Briefing on dev dependency tracking
What is it?
How do we get all the dependency data and link it to projects?
@ccerv1 can you clarify the scope of this issue?
I think we still need an issue for GitHub repo => package dependencies. We only have package => package dependencies atm.
Dependency Tracking Project Update
Objective
The main goal of this project is to create a comprehensive graph that shows:
- Which developer tools are being used by Optimism projects (both onchain projects and other OSS tools)
- When these projects started using these tools
From the graph, we can easily analyze downstream impact associated with these tools, including:
- Number of dependents
- Downstream gas fees
- Downstream active developers
- etc.
Requisite Data Sources
-
deps.dev dataset:
- Maintained by Google
- Example: https://deps.dev/npm/ethers/6.13.4
- Covers various package managers (NPM, Go, Maven, Python, Rust/Cargo)
- Available in BigQuery (full dataset >40 terabytes)
-
GitHub data:
- Software Bill of Materials (SBOM) for relevant projects
- Example: https://github.com/ethers-io/ethers.js/network/dependents
- Shows which repositories import specific packages (e.g., Ethers) into their package.json or requirements
-
Onchain project data:
- List of projects identified as being part of Optimism (e.g., in OP Atlas)
- See current collection here
- Potential to expand to other relevant projects that haven't signed up for Retro Funding (e.g., all of OSO projects)
-
NPM standard metrics:
- Downloads
- Releases
- Example: https://npm-stat.com/charts.html?package=ethersjs&from=2023-10-15&to=2024-10-15
Progress
-
Brought deps.dev into OSO
- See PR here
- Created a snapshot of the deps.dev dependency graph:
- Focused on the last month of data; limited to first-level (direct) dependencies; currently only looking at NPM packages
- Snapshot size: ~35 gigabytes
-
Developed a preliminary deps.dev query to match Optimism projects with their dependencies:
- Caveat: this only identifies projects with packages that include another package, so this doesn't capture applications that simply include the package in their dependencies
- Ethers had 60 matches (out of 500+ Optimism projects on OSO)

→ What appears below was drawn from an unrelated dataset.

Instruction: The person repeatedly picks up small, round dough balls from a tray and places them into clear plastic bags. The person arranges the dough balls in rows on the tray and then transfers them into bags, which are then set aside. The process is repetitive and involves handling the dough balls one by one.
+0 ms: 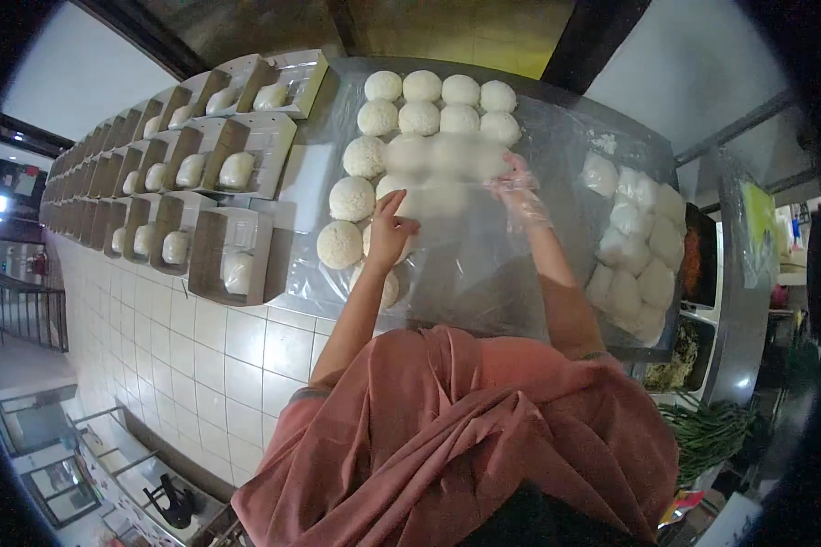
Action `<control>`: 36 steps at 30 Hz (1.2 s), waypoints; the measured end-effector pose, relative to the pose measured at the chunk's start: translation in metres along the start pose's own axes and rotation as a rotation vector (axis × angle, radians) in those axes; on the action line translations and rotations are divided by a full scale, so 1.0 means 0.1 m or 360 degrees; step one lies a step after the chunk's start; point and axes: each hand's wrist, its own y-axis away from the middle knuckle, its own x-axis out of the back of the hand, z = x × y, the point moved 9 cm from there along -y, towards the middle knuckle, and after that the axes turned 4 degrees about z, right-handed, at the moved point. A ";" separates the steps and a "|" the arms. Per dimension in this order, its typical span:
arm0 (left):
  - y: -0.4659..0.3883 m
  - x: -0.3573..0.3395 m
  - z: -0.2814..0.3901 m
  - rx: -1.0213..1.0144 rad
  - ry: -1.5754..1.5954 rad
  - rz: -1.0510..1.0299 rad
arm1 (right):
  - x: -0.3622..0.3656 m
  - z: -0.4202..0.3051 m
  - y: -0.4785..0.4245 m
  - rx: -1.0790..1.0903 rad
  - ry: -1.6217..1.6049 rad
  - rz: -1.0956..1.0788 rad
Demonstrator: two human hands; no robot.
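Round white mounds, apparently of moulded rice (352, 198), stand in rows on a plastic-covered metal table (479, 273). My left hand (391, 232) is over the near left rows, thumb and forefinger curved with a gap between them; no held object can be made out. My right hand (518, 186), in a clear plastic glove, has bent fingers beside the right end of a middle row. Whether it grips anything is unclear. The mounds between my hands look hazy and smeared, so their outlines are partly hidden. Farther back, the mounds (422, 87) show sharply.
Long rows of open cardboard boxes (263, 157) line the left, several holding wrapped white portions (237, 171). At the right end of the table lies a pile of clear-bagged white portions (629, 239). Beyond it are trays of food (677, 355) and green long vegetables (711, 431).
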 end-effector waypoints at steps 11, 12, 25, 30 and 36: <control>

- Results include both web3-specific packages (e.g., Ethers, Viem, OpenZeppelin) and general-purpose packages (e.g., Axios, Lodash, React)
- See spreadsheet here
Next Steps
-
Incorporate GitHub SBOM data:
- Extract and process SBOM data for relevant projects
- Identify which repos using specific packages (e.g., Ethers) are associated with the Optimism ecosystem
-
Improve project identification:
- Review the matching process to identify more potential projects
- Consider including projects with active contracts that aren't yet in OSO or OP Atlast
-
Deduplicate results:
- Remove duplicate entries pointing to the same GitHub organization (e.g., Ethers and Ethers project)
-
Integrate NPM metrics:
- Incorporate download statistics, release information, and other relevant metrics from NPM
-
Expand data sources:
- Consider including Python and Rust packages in the analysis
- Explore ways to efficiently query the full deps.dev dataset for more comprehensive results
-
Metrics implementation:
- Create a long list of potential metrics
- Work with badgeholders to refine list of metrics
Right so we have 2 pathways:
- We either try to integrate something like ecosyste.ms, that already has that data
- Or we try to get it ourselves from the GitHub API.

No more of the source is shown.